In the heart of Illinois, a groundbreaking approach to monitoring carbon dioxide storage is taking shape, and it’s not just about keeping an eye on the subsurface—it’s about revolutionizing how we understand and interact with it. Hanchen Wang, a researcher at the Los Alamos National Laboratory in New Mexico, has developed a novel deep learning method called DeFault, designed to enhance passive seismic monitoring for carbon capture, utilization, and storage (CCUS) projects.
The stakes are high in the world of CCUS. As industries grapple with the urgent need to reduce greenhouse gas emissions, the success of these projects hinges on a comprehensive understanding of subsurface geology and geomechanics. Passive seismic monitoring, which involves detecting and locating seismic events naturally occurring in the subsurface, offers vital insights into these structures and the migration pathways of fluids like CO2. However, the process is fraught with challenges, including the need for high-quality data and advanced computational methods.
Enter DeFault. This innovative approach leverages data domain-adaptation, allowing researchers to train a neural network using labeled synthetic data and then apply it directly to field data. “DeFault automatically clusters passive seismic sources based on their recording time and spatial locations, and subsequently delineates faults and fractures accordingly,” Wang explains. This automation not only saves time but also enhances the accuracy of seismic event relocation and fault detection.

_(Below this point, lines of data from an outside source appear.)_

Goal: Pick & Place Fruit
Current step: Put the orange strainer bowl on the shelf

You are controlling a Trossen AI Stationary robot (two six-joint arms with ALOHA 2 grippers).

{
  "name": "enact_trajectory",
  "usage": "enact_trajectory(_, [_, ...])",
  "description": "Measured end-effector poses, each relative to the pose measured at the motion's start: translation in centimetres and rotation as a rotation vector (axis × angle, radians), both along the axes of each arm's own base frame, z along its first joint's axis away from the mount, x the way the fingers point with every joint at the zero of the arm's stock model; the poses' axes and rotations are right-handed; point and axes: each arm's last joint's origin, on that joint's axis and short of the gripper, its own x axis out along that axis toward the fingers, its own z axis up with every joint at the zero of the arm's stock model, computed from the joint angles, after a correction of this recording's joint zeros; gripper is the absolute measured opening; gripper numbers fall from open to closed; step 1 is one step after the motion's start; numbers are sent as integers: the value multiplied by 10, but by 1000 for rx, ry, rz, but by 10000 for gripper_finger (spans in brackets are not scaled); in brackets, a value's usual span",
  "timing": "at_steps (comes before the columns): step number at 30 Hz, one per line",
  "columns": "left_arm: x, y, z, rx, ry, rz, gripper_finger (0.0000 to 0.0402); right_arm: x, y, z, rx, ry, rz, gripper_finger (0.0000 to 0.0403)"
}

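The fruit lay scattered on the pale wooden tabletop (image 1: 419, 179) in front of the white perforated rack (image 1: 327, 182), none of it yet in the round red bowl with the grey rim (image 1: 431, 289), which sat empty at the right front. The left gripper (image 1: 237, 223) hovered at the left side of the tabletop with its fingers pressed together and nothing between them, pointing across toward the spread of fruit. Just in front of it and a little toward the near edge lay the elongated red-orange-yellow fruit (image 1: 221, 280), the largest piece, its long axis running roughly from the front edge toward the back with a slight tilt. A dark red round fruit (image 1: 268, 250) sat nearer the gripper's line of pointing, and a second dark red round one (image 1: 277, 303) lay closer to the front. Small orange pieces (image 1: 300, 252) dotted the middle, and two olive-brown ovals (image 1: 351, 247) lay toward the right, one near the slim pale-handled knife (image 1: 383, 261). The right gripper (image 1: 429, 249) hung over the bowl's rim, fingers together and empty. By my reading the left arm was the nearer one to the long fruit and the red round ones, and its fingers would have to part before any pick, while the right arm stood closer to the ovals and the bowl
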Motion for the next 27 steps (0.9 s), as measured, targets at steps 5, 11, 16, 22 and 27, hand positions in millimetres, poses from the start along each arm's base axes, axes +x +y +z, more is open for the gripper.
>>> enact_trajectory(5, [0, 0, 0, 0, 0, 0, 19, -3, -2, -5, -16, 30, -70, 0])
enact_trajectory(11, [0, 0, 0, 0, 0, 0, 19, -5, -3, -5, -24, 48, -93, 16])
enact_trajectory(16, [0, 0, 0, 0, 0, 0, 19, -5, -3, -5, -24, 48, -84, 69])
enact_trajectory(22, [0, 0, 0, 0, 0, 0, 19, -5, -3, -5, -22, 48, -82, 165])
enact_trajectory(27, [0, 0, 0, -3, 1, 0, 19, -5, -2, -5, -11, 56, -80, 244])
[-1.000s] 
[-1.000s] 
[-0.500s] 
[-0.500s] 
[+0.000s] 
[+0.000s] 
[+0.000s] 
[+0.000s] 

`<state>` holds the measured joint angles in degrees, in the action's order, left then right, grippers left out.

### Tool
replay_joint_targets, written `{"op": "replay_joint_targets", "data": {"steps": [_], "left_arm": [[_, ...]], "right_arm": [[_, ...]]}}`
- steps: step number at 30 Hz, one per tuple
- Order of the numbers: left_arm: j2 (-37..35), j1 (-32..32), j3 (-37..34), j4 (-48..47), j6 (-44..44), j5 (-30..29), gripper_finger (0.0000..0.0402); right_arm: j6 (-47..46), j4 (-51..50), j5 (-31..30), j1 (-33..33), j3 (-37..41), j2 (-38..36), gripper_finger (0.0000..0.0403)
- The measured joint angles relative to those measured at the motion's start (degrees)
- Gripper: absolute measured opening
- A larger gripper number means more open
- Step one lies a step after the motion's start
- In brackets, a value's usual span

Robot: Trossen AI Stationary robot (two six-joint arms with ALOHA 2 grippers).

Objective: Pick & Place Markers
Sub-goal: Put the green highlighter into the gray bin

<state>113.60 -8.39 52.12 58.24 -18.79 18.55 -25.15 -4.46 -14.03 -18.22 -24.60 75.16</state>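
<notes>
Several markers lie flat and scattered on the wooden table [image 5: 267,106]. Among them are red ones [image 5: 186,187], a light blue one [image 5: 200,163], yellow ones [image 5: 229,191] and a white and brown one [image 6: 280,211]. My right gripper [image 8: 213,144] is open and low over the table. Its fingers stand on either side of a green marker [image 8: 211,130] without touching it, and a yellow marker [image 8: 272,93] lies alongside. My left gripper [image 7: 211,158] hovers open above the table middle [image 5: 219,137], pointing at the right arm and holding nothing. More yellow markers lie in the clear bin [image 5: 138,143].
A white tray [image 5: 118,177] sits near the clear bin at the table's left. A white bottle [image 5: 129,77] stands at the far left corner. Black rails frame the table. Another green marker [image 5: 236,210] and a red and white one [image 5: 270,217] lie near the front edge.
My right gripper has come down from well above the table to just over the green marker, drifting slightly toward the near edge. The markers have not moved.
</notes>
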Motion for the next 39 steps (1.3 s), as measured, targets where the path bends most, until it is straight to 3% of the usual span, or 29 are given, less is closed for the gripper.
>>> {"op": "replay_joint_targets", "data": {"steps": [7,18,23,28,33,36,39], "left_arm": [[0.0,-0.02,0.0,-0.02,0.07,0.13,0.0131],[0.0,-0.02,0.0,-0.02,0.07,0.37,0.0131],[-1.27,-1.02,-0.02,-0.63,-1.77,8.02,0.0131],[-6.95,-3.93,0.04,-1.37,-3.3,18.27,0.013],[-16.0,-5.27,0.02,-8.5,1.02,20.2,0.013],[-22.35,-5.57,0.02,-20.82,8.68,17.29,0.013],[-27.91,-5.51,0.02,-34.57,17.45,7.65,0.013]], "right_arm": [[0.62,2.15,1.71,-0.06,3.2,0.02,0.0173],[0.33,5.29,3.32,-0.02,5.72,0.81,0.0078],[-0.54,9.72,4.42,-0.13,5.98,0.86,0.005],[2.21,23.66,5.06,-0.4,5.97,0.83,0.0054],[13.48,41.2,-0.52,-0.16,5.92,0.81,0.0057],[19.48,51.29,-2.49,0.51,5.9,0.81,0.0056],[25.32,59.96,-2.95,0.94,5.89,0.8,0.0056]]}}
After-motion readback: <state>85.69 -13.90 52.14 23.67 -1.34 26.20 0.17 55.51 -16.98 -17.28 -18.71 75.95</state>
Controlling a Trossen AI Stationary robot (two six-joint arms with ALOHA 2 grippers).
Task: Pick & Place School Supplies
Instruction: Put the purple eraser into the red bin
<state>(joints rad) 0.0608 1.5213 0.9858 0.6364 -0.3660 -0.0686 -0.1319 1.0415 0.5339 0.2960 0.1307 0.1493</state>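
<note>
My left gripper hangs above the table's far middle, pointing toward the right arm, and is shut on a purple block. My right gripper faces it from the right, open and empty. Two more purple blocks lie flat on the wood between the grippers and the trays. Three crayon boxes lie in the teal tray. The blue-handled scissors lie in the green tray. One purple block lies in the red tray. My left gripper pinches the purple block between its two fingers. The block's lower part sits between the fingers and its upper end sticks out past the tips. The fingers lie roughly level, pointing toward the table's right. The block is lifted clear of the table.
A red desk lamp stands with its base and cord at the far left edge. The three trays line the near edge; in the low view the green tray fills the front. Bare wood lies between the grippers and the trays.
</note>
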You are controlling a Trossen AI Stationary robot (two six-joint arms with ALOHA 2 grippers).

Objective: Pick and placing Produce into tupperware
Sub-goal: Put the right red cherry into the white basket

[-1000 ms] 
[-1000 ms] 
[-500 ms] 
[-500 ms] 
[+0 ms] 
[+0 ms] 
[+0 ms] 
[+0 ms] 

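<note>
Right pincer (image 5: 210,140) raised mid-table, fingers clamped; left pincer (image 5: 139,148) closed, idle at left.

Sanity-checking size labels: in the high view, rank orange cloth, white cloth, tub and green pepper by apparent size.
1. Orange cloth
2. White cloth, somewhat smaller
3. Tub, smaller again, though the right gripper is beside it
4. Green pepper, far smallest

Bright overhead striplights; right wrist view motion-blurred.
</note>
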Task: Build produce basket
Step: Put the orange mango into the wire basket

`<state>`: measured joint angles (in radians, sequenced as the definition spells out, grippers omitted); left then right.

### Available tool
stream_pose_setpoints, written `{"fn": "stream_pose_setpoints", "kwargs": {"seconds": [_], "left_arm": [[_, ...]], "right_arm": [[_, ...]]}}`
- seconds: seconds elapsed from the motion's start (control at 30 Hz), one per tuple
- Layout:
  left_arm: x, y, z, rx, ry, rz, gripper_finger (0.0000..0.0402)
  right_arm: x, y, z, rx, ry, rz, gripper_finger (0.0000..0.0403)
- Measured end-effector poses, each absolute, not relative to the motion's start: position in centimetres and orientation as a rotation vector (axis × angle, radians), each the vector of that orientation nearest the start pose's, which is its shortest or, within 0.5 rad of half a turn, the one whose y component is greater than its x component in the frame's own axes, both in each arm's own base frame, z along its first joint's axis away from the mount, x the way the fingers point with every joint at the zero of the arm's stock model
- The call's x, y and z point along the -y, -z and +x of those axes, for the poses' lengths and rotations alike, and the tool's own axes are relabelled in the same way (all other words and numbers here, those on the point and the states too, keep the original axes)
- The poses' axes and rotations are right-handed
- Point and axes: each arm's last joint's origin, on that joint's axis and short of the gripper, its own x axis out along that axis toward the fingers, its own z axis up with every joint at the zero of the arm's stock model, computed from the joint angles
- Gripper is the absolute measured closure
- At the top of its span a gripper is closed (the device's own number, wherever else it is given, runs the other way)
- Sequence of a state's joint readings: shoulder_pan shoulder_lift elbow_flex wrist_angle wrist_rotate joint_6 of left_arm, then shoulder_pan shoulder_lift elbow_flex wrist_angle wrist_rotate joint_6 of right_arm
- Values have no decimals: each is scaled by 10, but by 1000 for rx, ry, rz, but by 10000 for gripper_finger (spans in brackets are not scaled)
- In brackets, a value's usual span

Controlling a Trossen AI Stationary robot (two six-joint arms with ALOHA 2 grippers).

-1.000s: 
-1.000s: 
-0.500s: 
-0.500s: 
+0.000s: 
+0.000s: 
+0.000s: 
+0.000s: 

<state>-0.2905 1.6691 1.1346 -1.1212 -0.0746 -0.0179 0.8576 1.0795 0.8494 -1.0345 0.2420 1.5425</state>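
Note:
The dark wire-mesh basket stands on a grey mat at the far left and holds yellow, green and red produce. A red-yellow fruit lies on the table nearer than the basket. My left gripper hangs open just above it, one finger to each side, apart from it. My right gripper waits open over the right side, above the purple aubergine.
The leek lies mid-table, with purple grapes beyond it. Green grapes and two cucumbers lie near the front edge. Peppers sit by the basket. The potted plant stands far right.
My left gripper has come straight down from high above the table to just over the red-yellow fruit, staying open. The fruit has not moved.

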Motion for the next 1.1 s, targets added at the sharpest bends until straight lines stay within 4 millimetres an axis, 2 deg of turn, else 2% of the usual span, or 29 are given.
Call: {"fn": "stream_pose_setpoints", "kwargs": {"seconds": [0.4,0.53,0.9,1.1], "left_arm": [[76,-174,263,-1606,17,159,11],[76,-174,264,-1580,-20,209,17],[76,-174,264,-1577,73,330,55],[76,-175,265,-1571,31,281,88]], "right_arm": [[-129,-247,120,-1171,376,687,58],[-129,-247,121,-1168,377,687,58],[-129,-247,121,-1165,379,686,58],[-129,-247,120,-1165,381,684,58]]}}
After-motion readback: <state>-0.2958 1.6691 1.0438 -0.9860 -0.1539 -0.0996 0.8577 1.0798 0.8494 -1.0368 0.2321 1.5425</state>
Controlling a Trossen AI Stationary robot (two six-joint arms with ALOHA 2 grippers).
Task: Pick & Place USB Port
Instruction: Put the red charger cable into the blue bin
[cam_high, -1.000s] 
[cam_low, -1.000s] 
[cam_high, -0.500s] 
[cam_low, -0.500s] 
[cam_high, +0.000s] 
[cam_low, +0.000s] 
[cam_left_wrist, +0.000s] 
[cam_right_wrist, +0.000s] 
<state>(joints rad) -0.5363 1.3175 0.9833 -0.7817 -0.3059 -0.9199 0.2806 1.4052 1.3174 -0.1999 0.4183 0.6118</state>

The efficacy of DeFault was demonstrated in a field case study involving CO2 injection-related microseismic data from the Decatur, Illinois area. The results were promising, with DeFault accurately and efficiently relocating passive seismic events and identifying faults. This capability is crucial for monitoring potential damage induced by seismicity, ensuring the safety of CCUS projects.
The implications of this research are significant for the energy sector. As CCUS technologies become increasingly vital in the fight against climate change, tools like DeFault can play a pivotal role in their deployment. By refining subsurface characterization methods, DeFault and similar machine learning approaches can enhance the safety, efficiency, and reliability of CCUS projects, ultimately contributing to the reduction of greenhouse gas emissions.
Wang’s work, published in the journal “Earth and Space Science,” underscores the potential of machine learning to transform our understanding of the subsurface. As the energy sector continues to evolve, the integration of advanced technologies like DeFault will be key to navigating the complexities of CCUS and ensuring a sustainable energy future.
In the words of Wang, “Our approach highlights the potential of deep learning in passive seismic monitoring, emphasizing its role in ensuring CCUS project safety.” As the world looks to innovative solutions to combat climate change, DeFault stands as a testament to the power of technology and human ingenuity in shaping a greener future.